Interpretation questions

  1. Phytoplankton need sunlight for photosynthesis. Therefore, you might expect to see higher chlorophyll concentrations when irradiance is higher, and lower chlorophyll concentrations when irradiance is lower.
      1. Looking at the different seasons, did you find a positive relationship between irradiance and chlorophyll? Justify your answer by listing examples of the values and trends of irradiance and chlorophyll within each season.
      2. What does your answer to Question 2  tell you about the impact of irradiance on the pattern of chlorophyll throughout the year? Is irradiance the only factor affecting chlorophyll concentration? Justify your answer.
  1. Phytoplankton need nutrients for growth. Therefore, you might expect to see higher chlorophyll concentrations when nutrients, including nitrate, are higher.
    1. Looking at the different seasons, did you find a positive relationship between nitrate and chlorophyll? Justify your answer by listing examples of the values and trends of nitrate and chlorophyll within each season.
    2. What does your answer to Question 4  tell you about the impact of nitrate on the pattern of chlorophyll throughout the year? Is nitrate the only factor affecting chlorophyll concentration? Justify your answer.
  1. Many biological rates, including growth, are positively correlated with temperature (warmer temperatures lead to higher rates). Therefore, you might expect to see higher chlorophyll concentrations at warmer temperatures, when phytoplankton might grow faster.
    1. Looking at the different seasons, did you find a positive relationship between temperature and chlorophyll? Justify your answer by listing examples of the values and trends of temperature and chlorophyll within each season.
    2. Does your answer to Question 6 indicate that the positive effect of temperature on growth rates is responsible for changes in chlorophyll throughout the year? Justify your answer.
  1. The effect of temperature on phytoplankton abundance is much more complex than the direct effect on biological rates. This is due to temperature’s effect on water density and thus the three-dimensional physical structure of the ocean environment. Temperature differences between surface and deeper water affect the stratification and mixing of the water column (for more information on density stratification, see background information to this lab activity, additional information provided by your instructor, and Lab 5).
    1. The temperature plotted in the graph is the surface temperature at this location. Assuming that the water temperature at deeper depths generally remains cool throughout the year, what does the surface temperature tell you about the potential degree of stratification during the different seasons? During which season is this location likely the most stratified? During which season is it likely the most mixed (least stratified)? Explain your reasoning.
    2. Stratification and mixing affect the availability of nutrients, including nitrate, in the surface water (see background information at the beginning of lab activity 7.2 or additional materials provided by your instructor).
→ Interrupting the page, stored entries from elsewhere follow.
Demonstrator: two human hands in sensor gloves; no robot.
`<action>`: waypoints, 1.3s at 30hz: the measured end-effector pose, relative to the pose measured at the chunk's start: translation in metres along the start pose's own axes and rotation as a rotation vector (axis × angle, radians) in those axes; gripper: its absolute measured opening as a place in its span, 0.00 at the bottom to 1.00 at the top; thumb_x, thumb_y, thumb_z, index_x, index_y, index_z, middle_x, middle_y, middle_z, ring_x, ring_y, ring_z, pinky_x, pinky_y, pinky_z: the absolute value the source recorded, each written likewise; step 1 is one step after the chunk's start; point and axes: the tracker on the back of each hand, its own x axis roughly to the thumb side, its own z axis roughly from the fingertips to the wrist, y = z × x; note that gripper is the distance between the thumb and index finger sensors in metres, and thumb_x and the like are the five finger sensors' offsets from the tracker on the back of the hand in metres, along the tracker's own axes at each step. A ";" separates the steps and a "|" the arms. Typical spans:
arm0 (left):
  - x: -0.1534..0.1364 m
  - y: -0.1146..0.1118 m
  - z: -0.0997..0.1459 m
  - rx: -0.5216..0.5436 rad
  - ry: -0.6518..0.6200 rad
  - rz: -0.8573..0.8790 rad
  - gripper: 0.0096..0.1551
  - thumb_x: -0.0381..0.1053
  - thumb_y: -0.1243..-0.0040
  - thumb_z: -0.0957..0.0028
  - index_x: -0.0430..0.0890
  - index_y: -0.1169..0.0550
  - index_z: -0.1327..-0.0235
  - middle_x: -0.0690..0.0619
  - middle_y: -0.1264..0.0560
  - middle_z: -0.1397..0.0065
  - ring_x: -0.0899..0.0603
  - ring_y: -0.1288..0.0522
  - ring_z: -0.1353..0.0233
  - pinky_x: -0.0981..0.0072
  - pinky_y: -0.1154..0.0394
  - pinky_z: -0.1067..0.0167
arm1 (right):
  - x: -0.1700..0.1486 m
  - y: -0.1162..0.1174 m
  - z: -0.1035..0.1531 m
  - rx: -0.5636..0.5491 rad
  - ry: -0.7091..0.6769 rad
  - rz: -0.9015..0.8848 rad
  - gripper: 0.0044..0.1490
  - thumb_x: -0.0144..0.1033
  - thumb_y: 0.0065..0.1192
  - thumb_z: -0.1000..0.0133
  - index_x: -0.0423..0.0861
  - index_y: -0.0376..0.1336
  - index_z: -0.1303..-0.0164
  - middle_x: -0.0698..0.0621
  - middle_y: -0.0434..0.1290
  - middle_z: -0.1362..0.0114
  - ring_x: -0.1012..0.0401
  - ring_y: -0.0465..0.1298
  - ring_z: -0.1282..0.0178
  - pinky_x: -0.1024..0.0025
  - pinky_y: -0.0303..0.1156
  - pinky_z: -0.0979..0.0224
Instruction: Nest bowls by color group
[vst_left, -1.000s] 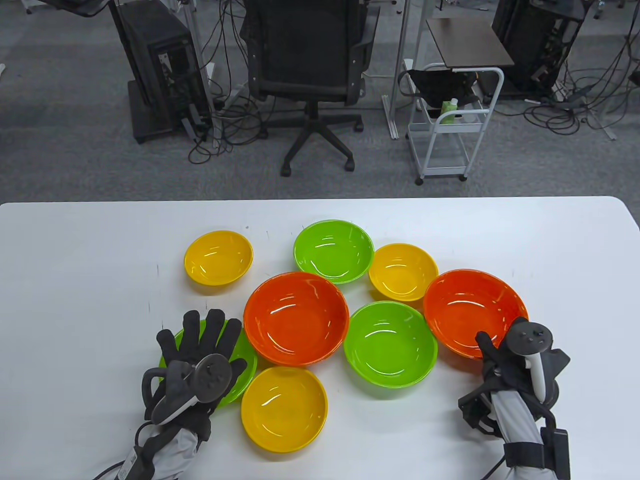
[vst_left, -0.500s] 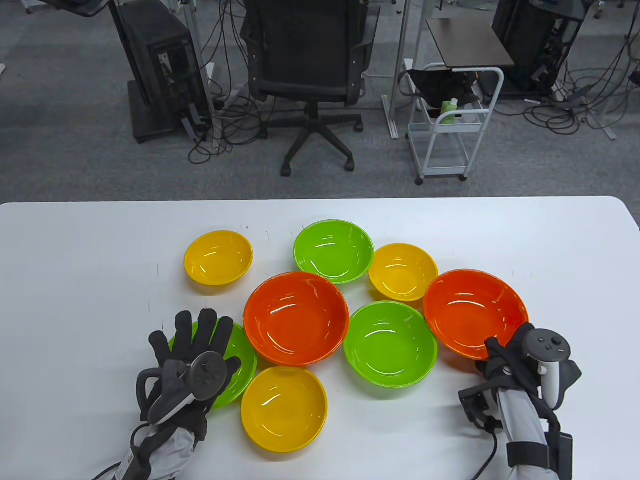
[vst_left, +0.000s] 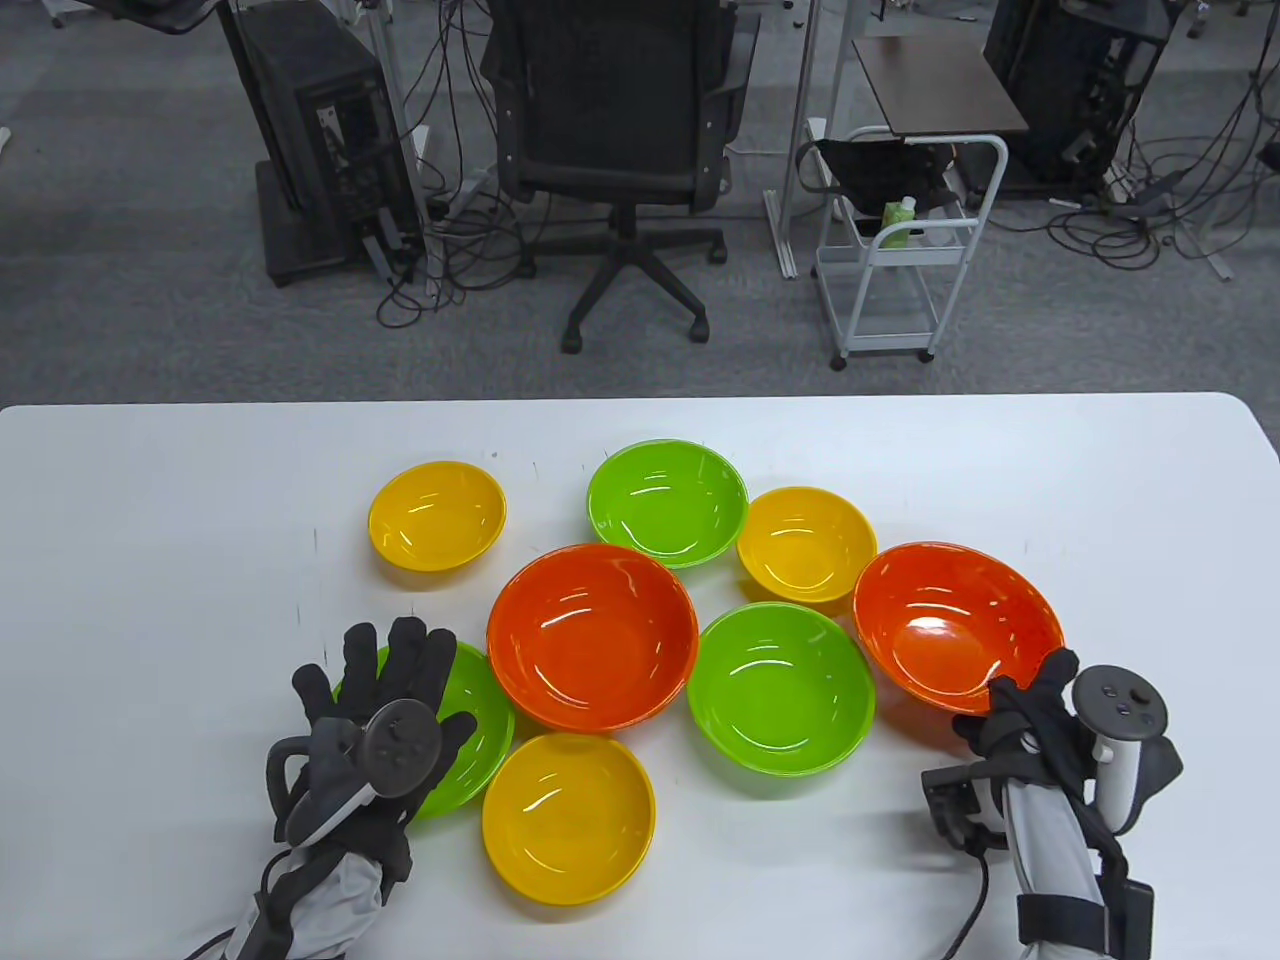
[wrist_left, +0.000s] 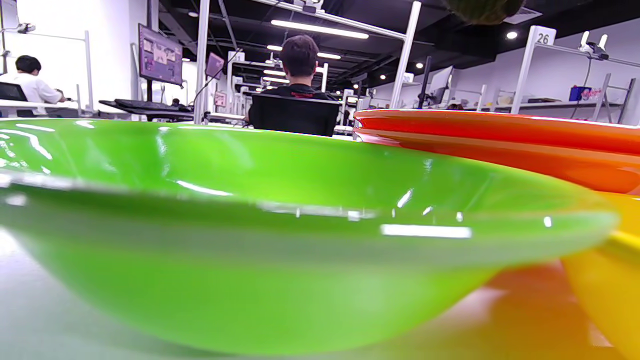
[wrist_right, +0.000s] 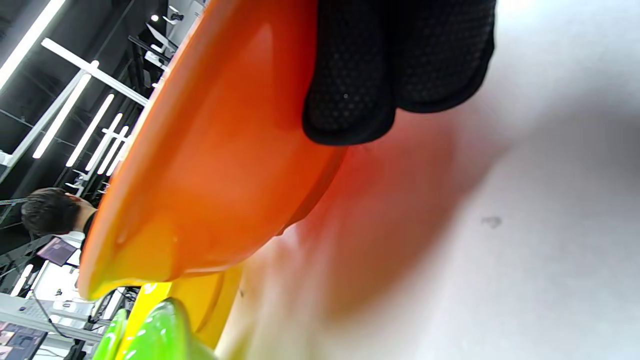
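We see left hand (vst_left: 385, 700) spread flat over near-left green bowl (vst_left: 470, 745), gripping nothing | middle orange bowl (vst_left: 592, 636) flat on table (vst_left: 150, 600) | right hand (vst_left: 1030, 705) grips near rim of tilted right orange bowl (vst_left: 950, 620), fingers (wrist_right: 350, 75) underneath

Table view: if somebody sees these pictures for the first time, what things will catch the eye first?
First, the cluster of bright bowls on the white table: three yellow, three green, two orange, none nested yet. The large orange bowl sits in the middle. Then the gloved hands: the right hand grips the near rim of the right orange bowl, which looks tilted, while the left hand is spread over the near-left green bowl.
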 end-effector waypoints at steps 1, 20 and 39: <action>0.000 0.000 0.000 0.000 0.002 0.000 0.47 0.66 0.50 0.47 0.59 0.53 0.18 0.50 0.56 0.09 0.30 0.61 0.14 0.18 0.62 0.29 | 0.003 0.000 0.002 -0.004 -0.016 -0.009 0.47 0.28 0.45 0.37 0.36 0.24 0.22 0.26 0.45 0.18 0.57 0.80 0.51 0.56 0.76 0.38; -0.002 0.001 0.003 -0.005 -0.005 -0.003 0.46 0.66 0.50 0.47 0.59 0.52 0.18 0.50 0.56 0.09 0.30 0.61 0.14 0.18 0.62 0.29 | 0.091 0.047 0.085 0.149 -0.421 0.086 0.47 0.28 0.46 0.37 0.35 0.26 0.21 0.25 0.45 0.19 0.55 0.80 0.51 0.54 0.76 0.40; -0.007 0.003 0.005 -0.011 -0.003 0.015 0.46 0.66 0.50 0.47 0.58 0.51 0.18 0.50 0.56 0.10 0.30 0.61 0.14 0.19 0.62 0.29 | 0.156 0.166 0.112 0.314 -0.516 0.361 0.45 0.28 0.48 0.38 0.34 0.31 0.19 0.25 0.50 0.19 0.54 0.81 0.54 0.54 0.77 0.42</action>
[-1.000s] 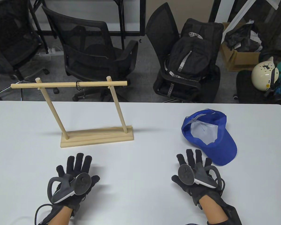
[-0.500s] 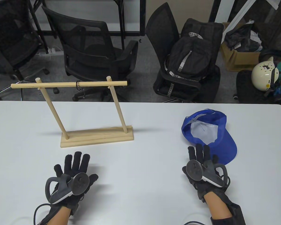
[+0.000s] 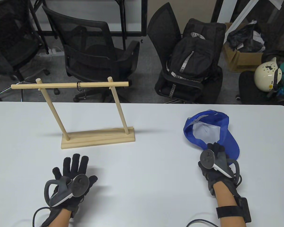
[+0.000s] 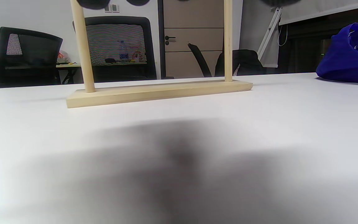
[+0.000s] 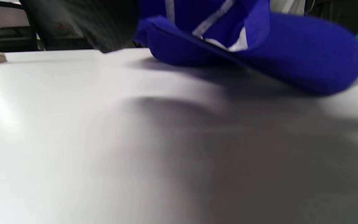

Based on your answer to Question 8 above, during which season would you expect high nitrate concentrations at the surface? During which season would you expect low nitrate concentrations? Does this agree with what you found in the graph? Justify your answer and list actual values from the graph or table.

Reflection question

  1. Take a closer look at the nitrate concentration at the beginning of April: over the course of a few days, it drops sharply. Nitrate then remains fairly low throughout April despite the colder surface water temperatures indicating some degree of mixing. What might most likely be responsible for this drop in nitrate and the continued low nitrate values despite mixing?
  1. The area around the Coastal Pioneer Array recently has been identified as a high-use area for the North Atlantic Right Whales, especially during certain times of the year. During which season(s) would you expect the whales to spend time near the array, and why? In your explanation, include a detailed discussion of a) the factors leading to seasonal variability of phytoplankton abundance (from activity 7.2), b) the effect this has on the availability of food for the whales (from introduction to Lab 7 and activity 7.1), and c) how these factors informed your choice of season.